**WHAT YOU SHOULD DO:**
Return every line from the listing where the word "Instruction" occurs.
------------------------------------------------------------
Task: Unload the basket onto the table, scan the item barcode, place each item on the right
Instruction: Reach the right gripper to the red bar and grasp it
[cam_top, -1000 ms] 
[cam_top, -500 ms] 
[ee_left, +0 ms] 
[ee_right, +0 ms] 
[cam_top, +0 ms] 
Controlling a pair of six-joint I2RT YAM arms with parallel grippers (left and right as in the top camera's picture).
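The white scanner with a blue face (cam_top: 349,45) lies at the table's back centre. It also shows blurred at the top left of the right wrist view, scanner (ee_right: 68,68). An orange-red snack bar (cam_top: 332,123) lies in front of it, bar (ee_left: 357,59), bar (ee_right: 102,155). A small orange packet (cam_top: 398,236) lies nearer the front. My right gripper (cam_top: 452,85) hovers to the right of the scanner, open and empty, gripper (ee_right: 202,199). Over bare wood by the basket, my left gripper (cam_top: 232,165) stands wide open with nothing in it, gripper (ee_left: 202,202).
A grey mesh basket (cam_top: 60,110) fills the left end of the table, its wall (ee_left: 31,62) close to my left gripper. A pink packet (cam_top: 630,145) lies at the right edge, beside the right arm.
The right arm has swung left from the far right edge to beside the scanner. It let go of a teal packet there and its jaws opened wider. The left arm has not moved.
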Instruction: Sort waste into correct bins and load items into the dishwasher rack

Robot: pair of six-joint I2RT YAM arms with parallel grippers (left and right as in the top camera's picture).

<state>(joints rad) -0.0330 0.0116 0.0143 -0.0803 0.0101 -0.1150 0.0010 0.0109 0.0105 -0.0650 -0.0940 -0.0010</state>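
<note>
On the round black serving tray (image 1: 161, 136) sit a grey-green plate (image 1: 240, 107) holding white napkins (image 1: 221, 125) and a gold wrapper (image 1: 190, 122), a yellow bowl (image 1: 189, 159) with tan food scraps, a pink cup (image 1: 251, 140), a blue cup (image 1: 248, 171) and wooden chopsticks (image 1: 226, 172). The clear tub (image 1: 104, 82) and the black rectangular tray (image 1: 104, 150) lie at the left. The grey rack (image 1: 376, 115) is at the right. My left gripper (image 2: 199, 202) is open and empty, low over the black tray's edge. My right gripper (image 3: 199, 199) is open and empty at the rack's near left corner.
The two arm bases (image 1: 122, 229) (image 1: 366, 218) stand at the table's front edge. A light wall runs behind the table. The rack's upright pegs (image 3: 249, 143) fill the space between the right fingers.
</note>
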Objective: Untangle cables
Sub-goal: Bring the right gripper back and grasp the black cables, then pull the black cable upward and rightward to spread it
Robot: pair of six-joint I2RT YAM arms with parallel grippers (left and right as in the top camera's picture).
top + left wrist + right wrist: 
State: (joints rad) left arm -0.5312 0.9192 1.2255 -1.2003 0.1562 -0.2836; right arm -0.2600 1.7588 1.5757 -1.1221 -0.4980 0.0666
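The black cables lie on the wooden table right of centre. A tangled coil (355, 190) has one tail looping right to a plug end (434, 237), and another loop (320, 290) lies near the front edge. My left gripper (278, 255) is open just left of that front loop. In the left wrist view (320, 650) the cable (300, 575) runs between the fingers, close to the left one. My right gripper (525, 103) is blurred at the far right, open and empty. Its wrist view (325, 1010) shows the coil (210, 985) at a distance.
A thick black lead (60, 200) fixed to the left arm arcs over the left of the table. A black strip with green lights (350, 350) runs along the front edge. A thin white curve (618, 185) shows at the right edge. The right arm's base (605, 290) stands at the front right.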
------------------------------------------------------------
**RESPONSE:**
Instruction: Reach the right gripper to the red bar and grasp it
Instruction: Sort waste into correct bins and load items into the dishwasher rack

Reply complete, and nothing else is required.